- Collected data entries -
════════

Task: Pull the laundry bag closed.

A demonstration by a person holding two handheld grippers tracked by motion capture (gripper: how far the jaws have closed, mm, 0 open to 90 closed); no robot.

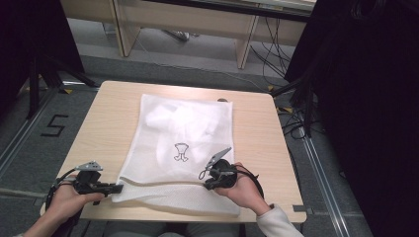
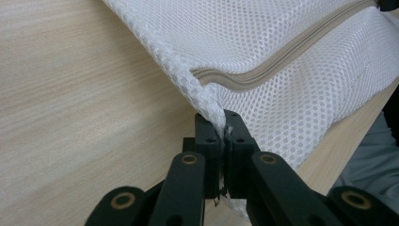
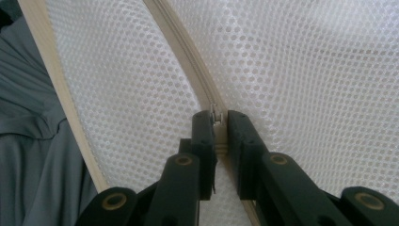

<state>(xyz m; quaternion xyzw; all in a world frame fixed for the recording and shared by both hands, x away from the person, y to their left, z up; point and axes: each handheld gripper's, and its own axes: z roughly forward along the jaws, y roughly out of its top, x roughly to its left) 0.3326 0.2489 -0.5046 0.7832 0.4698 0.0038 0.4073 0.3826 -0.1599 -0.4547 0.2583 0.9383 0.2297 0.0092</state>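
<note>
1. a white mesh bag lies flat on the light wooden surface, reaching from near the far edge down to the edge closest to the person.
2. through the mesh a heap of pale white cloth shows inside the bag, mostly in its far half; what sort of cloth it is cannot be told.
3. a small dark printed figure sits on the bag's upper face, near its middle.
4. a beige zipper runs across the bag's near end; in the left gripper view the closed teeth curve from the bag's corner away to the upper right.
5. the left gripper rests at the bag's near left corner, its jaws clenched on the corner of the mesh, which is pulled up into a small peak between the black pads.
6. the right gripper sits at the bag's near right part, over the zipper line.
7. in the right gripper view its jaws are closed around the zipper pull, a small metal piece pinched between the pads, with the zipper tape running away to the upper left.
8. the person's grey clothing shows past the surface's edge, below the bag's near end.
</note>
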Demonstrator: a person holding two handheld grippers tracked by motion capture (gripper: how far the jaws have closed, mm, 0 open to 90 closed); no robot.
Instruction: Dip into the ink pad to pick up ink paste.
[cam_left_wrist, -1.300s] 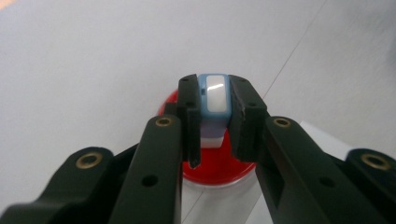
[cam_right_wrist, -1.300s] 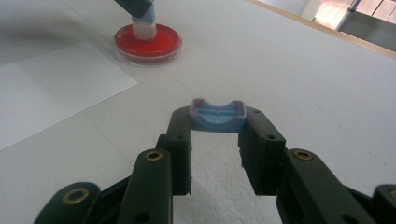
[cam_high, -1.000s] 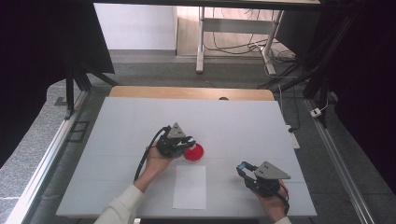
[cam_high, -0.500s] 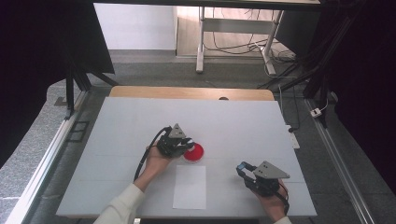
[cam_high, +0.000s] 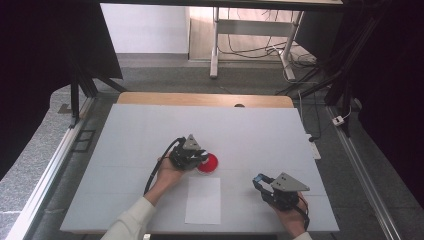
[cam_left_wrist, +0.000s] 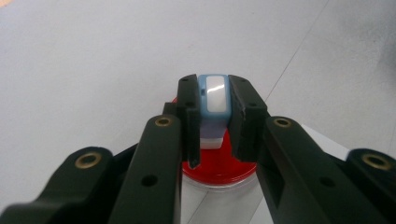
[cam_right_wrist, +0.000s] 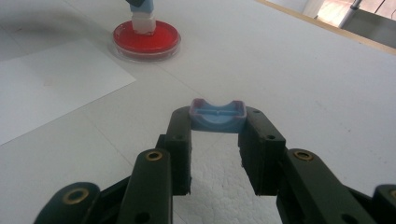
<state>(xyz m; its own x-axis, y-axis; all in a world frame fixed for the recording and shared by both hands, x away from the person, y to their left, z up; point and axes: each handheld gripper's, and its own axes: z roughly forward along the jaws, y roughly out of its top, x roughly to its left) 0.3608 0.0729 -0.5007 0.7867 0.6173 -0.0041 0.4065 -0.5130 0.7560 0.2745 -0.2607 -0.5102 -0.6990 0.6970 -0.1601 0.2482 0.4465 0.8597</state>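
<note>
We hold a small stamp (cam_left_wrist: 213, 105) in our left hand-held gripper (cam_left_wrist: 213, 122). The stamp has a light blue body with a shiny white window on top and a white block at its bottom. The two black jaws are clamped on its sides. It stands upright on a round red dish (cam_left_wrist: 219, 165), low in the middle of the left gripper view. The dish is flat, smooth and red inside, with a clear plastic rim.

In the high view the dish (cam_high: 208, 163) sits near the middle of the surface (cam_high: 150, 130), just right of the left hand-held gripper (cam_high: 189, 156). A white sheet of paper (cam_high: 204, 200) lies flat just below the dish, near the bottom edge of the surface.

Our right hand-held gripper (cam_right_wrist: 217, 122) is clamped on a light blue cap (cam_right_wrist: 217, 116). The cap is a small hollow box with a curved dip in its rim. In the high view this right hand-held gripper (cam_high: 260, 181) is at the lower right, well apart from the dish.

The surface is white, flat and a bit grainy. Its upper half and its left side are bare, so there is lots of room there. A wooden strip (cam_high: 205, 99) runs along the top edge.
</note>
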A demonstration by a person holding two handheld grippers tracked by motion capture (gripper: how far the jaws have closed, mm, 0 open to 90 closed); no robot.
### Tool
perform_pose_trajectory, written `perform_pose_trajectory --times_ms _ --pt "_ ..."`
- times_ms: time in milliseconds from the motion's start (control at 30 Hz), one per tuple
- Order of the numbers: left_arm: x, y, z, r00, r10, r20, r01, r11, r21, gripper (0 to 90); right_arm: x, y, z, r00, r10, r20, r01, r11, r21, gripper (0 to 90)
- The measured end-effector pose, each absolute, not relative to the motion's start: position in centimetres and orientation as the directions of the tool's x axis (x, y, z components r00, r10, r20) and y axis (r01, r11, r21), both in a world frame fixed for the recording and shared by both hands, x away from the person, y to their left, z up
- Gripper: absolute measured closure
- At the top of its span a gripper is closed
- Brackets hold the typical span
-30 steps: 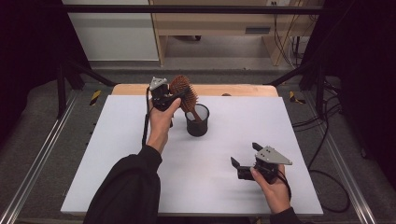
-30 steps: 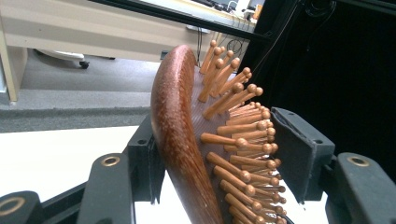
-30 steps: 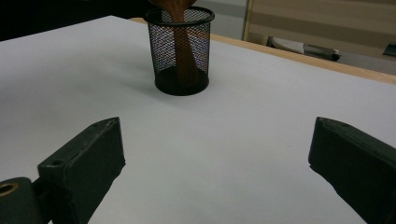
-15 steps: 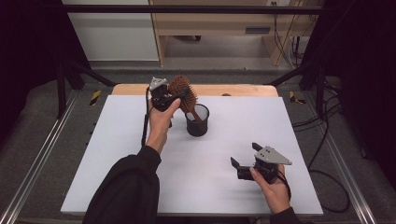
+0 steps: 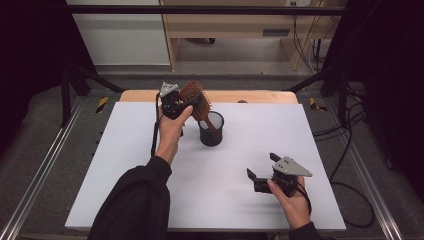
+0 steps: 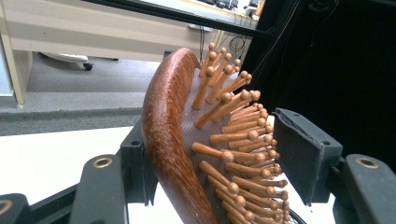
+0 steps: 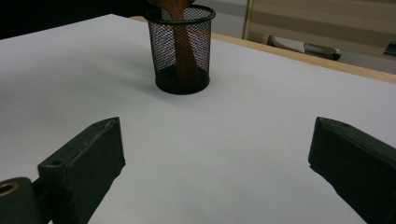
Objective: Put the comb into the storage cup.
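A brown wooden hairbrush [image 5: 192,95] stands handle-down in a black mesh cup [image 5: 211,131] at the far middle of the white table [image 5: 125,165]. My left gripper [image 5: 189,106] is shut on the brush head. In the left gripper view, one pad lies against the hairbrush's [image 6: 173,116] smooth back and the bristle tips reach the other pad of my left gripper [image 6: 210,154]. Near the front right, my right gripper [image 5: 261,167] is held just above the table, open and with nothing in it. In the right gripper view, the mesh cup [image 7: 180,51] with the handle inside stands well beyond my right gripper [image 7: 215,144].
A wooden strip [image 5: 260,96] runs along the table's far edge. Metal rails [image 5: 45,165] flank the table, cables [image 5: 345,150] trail on the floor at the right, and a wooden cabinet [image 5: 235,30] stands behind.
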State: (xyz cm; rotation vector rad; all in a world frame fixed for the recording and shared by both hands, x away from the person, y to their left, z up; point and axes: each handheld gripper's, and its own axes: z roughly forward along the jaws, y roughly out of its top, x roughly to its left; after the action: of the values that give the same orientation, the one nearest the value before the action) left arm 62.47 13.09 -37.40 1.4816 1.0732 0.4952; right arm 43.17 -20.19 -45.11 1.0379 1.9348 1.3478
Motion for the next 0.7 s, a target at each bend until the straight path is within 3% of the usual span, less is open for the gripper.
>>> perform_pose_trajectory --times_ms 700 --pt "62.30 13.34 -37.49 0.481 0.838 -0.257 0.329 0.098 0.939 34.1 43.19 -20.10 -45.15 -0.549 0.836 -0.014 0.280 0.199 0.939 3.8"
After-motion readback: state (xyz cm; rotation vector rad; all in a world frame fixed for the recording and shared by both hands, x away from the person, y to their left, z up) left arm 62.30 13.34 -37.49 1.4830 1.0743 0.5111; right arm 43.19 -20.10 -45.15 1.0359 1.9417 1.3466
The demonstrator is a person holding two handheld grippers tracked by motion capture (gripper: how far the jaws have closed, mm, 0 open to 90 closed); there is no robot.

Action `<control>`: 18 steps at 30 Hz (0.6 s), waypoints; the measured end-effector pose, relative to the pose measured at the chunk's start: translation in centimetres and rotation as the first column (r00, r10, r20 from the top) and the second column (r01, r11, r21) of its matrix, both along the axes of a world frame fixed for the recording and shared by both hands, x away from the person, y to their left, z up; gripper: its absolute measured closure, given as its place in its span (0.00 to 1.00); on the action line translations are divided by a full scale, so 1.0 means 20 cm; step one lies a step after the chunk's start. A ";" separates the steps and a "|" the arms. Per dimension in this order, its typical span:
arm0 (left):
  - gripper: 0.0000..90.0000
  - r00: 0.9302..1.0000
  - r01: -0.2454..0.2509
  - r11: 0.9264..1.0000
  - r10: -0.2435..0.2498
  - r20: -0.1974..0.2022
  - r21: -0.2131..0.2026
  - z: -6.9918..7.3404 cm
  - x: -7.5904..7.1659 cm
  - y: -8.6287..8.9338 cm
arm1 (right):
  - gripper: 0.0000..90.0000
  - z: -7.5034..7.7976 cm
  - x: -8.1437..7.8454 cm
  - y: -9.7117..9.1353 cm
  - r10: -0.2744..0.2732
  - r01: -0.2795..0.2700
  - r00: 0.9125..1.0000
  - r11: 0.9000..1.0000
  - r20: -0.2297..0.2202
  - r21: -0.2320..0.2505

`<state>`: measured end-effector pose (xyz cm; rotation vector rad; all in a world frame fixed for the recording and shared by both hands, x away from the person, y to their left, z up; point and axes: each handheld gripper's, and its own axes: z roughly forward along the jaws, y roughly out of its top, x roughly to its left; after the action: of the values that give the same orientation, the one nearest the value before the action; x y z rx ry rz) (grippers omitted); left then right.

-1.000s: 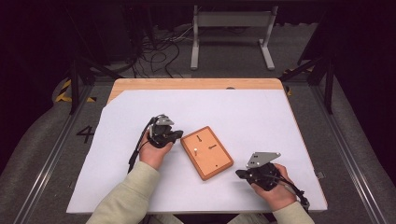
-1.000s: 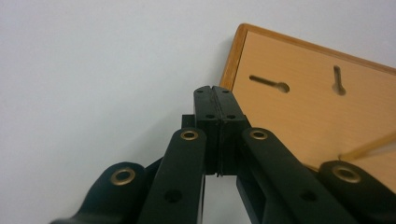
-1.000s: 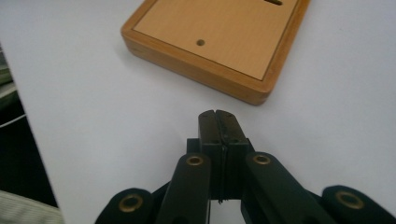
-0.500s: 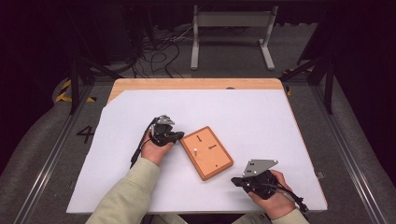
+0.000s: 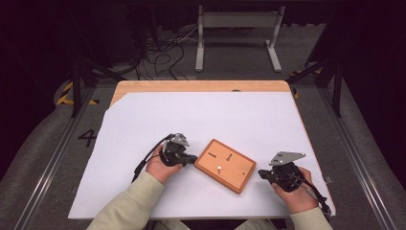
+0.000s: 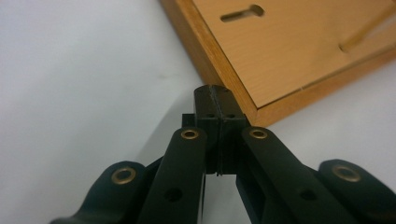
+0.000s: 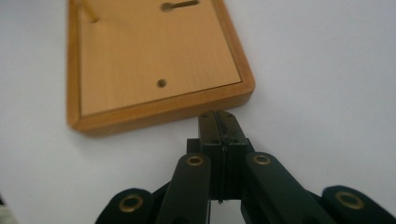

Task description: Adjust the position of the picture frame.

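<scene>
High view: a flat wooden board (image 5: 225, 165) with a raised rim lies on the white sheet that covers the worktop (image 5: 230, 120), near the person's edge and between the two hands. Its long axis runs slantwise, from upper left down to lower right. On its face are two dark keyhole slots and a small pale peg standing near the middle. The left hand-held gripper (image 5: 193, 159) points at the board's left corner, its tip touching or just beside it; the right hand-held gripper (image 5: 261, 173) sits just off the lower right end, aimed back at the board.

Left gripper view: the left hand-held gripper (image 6: 216, 93) has its jaws pressed together with nothing between them, and the tips sit against the rim of the wooden board (image 6: 299, 51) close to one corner. A keyhole slot (image 6: 242, 12) shows in the panel beyond.

Right gripper view: the right hand-held gripper (image 7: 220, 119) is likewise pressed together and empty, its tip just short of the short end of the wooden board (image 7: 154, 60). A small round hole (image 7: 161, 83) and a slot (image 7: 179, 5) mark the panel, and the peg (image 7: 88, 13) rises at the far left.

As a judgement, the board is stiff, light and smooth, so it will likely slide on the sheet under a push. The thick rim at the two short ends is the sound place to grip or press; the thin peg looks fragile and is best left alone
</scene>
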<state>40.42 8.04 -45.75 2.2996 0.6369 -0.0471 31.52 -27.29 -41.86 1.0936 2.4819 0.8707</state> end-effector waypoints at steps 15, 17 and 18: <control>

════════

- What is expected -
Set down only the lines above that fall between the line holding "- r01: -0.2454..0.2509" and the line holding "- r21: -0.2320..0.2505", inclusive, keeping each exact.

- Output of the task -
  - r01: -0.2454..0.2509
  - r11: 0.9264..1.0000
  - r10: -0.2435..0.2498
  - r20: -0.1974..0.2022
  - r21: -0.2131..0.2026
  - z: -6.9918..7.3404 cm
  - x: -7.5904..7.1659 cm
  - y: -8.6287..8.9338 cm
arm1 (right):
  - gripper: 0.0000..90.0000
  - z: -7.5034..7.7976 cm
  - x: -8.1437..7.8454 cm
  - y: -9.7117..9.1353 cm
  - r10: -0.2744..0.2732
  - r01: -0.2795..0.2700
  - r00: 0.9125..1.0000
  - r11: 0.9000..1.0000
  - r20: -0.2297..0.2202
  - r21: -0.2320..0.2505

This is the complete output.